A new government report reveals some families are living in conditions ‘so poor as to be unfit for human habitation’.
The cross-party Housing, Communities and Local Government Committee said nearly 176,000 children are now living in temporary accommodation, often for periods between two and five years.
Evidence submitted to the inquiry described severe conditions, including black mould covering walls, clothes and bedding; rat infestations and families defecating in bin bags because toilets were broken.
Other accounts included reports of sexual harassment of children in shared facilities.
‘The absence of official statistics on the physical condition of temporary accommodation means it is not possible to establish the prevalence and severity of poor conditions across England,’ the report states. ‘The government is spending more than ever on temporary accommodation without a good understanding of the quality of provision this money is paying for. This is not acceptable.’
MPs heard that some families of six are living in a single room, while parents have had to stand guard outside bathrooms while their teenagers daughters wash.

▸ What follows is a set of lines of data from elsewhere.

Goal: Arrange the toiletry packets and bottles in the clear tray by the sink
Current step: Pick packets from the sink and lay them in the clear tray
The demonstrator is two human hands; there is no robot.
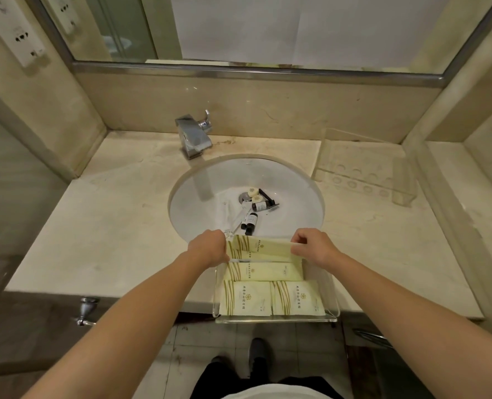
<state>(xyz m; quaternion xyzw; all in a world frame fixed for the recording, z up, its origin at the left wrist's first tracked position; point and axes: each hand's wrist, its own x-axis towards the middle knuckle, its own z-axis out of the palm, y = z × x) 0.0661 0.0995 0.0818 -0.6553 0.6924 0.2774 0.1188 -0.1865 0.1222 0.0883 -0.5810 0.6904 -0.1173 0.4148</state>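
Head view: left hand (210, 249) and right hand (311, 246) pinched onto opposite ends of a long pale packet (260, 249), held level, long axis left to right, over far end of clear tray (276, 319) at bench (109, 226) near edge. More packets flat inside. Dark bottles (253, 214) lying in sink (296, 197) beyond.

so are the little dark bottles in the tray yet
No, out: the dark bottles lie tipped in the sink; the tray holds only packets.
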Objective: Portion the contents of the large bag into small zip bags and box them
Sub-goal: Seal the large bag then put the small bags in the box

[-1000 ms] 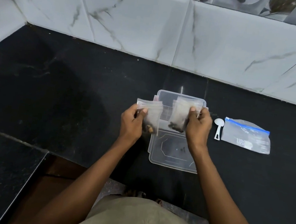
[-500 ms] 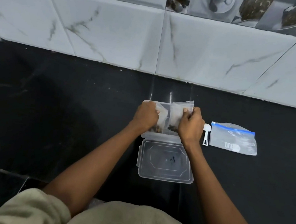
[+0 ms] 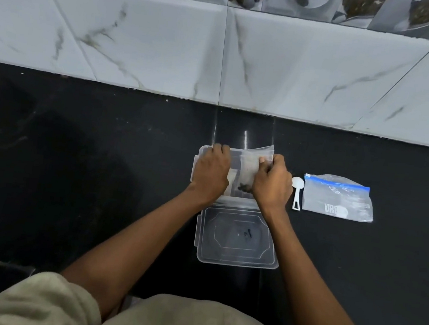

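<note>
Black polished table (image 3: pixel 61 172), meeting a wall of white marbled tiles (image 3: pixel 141 43) along its far edge; a strip of picture tiles (image 3: pixel 344 4) above. Wide bare stretch of table on the left, a narrower one on the far right.

Clear box (image 3: pixel 201 151) set mid-table, just short of the wall, its lid (image 3: pixel 237 239) lying flat right in front, nearly touching the box's near rim. A few dark specks on the lid's middle.

Left hand (image 3: pixel 211 172) down inside the box's left half, fingers curled over the far rim side, pressing a small bag (image 3: pixel 231 181) low — only a pale sliver showing beside the palm; whether gripped or merely pressed, cannot tell. Right hand (image 3: pixel 272 181) pinching a second small bag (image 3: pixel 252 166) by its right edge, thumb on the front, the bag upright in the box's right half with its top edge poking above the rim and dark bits gathered at the bottom.

White scoop (image 3: pixel 297 191) on the table just right of the right hand, bowl away, handle toward the person. Large bag (image 3: pixel 336 197) with blue zip strip lying flat beside the scoop, close but apart — looking nearly empty.

Beige sleeve (image 3: pixel 34 302) and garment along the near edge of view.
</note>
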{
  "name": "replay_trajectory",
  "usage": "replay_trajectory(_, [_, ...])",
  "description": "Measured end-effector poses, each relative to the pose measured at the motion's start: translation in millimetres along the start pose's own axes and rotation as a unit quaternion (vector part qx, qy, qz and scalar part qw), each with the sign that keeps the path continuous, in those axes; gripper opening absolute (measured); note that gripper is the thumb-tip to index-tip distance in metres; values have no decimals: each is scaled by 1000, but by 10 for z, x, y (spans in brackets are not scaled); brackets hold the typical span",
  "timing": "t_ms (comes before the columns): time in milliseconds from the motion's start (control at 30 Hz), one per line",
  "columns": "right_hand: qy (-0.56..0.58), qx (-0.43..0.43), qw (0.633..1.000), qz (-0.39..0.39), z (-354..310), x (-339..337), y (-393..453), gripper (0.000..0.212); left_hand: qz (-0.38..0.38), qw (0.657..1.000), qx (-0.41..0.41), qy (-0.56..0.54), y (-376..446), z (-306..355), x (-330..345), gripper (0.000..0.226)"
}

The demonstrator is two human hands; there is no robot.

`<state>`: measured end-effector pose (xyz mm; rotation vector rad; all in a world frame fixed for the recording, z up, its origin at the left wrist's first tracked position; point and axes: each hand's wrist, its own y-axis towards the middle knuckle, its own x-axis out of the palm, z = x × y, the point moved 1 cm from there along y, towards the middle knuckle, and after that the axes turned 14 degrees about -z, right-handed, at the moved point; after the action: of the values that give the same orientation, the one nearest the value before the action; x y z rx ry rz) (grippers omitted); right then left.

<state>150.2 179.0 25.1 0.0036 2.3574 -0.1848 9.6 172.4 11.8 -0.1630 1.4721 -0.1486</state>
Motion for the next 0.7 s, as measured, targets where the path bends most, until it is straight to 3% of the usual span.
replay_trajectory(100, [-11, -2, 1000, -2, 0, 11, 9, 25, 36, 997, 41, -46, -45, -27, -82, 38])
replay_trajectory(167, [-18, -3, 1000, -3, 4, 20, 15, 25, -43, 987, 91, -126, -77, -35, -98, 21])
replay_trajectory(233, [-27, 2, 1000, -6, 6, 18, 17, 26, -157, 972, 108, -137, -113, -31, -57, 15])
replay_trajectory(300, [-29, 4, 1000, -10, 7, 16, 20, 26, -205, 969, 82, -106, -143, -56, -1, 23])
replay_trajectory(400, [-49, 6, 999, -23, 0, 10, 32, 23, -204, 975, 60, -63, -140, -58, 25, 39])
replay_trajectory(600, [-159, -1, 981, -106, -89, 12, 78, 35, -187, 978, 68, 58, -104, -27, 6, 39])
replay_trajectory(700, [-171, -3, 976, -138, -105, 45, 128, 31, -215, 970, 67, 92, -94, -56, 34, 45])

In other cases, disabled children have suffered serious injuries because hoists cannot be used in inaccessible rooms.
News of the report comes as more than 135,000 households are in temporary accommodation, with costs reaching £2.8bn last year. The Committee warned councils are stuck in a ‘vicious cycle’, as housing benefit rates have been frozen since 2011.
The government has pledged to extend the Decent Homes Standard and ‘Awaab’s Law‘ to temporary accommodation, but MPs said full implementation may not happen until 2035.
They have called for mandatory inspections, an end to placing families in shared facilities with single male adults, and for the six-week limit on B&B use to be extended to all shared accommodation.
Matthew Downie, chief executive of the homelessness charity Crisis, described the situation as a ‘normalised emergency’.
The Committee chair, Florence Eshalomi MP, said: ‘Too often temporary accommodation is so poor it damages children’s health, safety and development. Without urgent action, we are failing a generation.’
A separate report by the All-Party Parliamentary Group for Households in Temporary Accommodation, published on Wednesday, found that 104 children died between 1 April 2019 and 31 March 2025, with temporary accommodation linked to their ill health or death.
The report also confirmed 140 children sadly lost their lives between October 2023 and September 2025, with their main residence recorded as temporary accommodation.
Officials said whether housing conditions contributed to those deaths will be examined through the standard review process, meaning the earlier figure of 104 could increase in the coming years.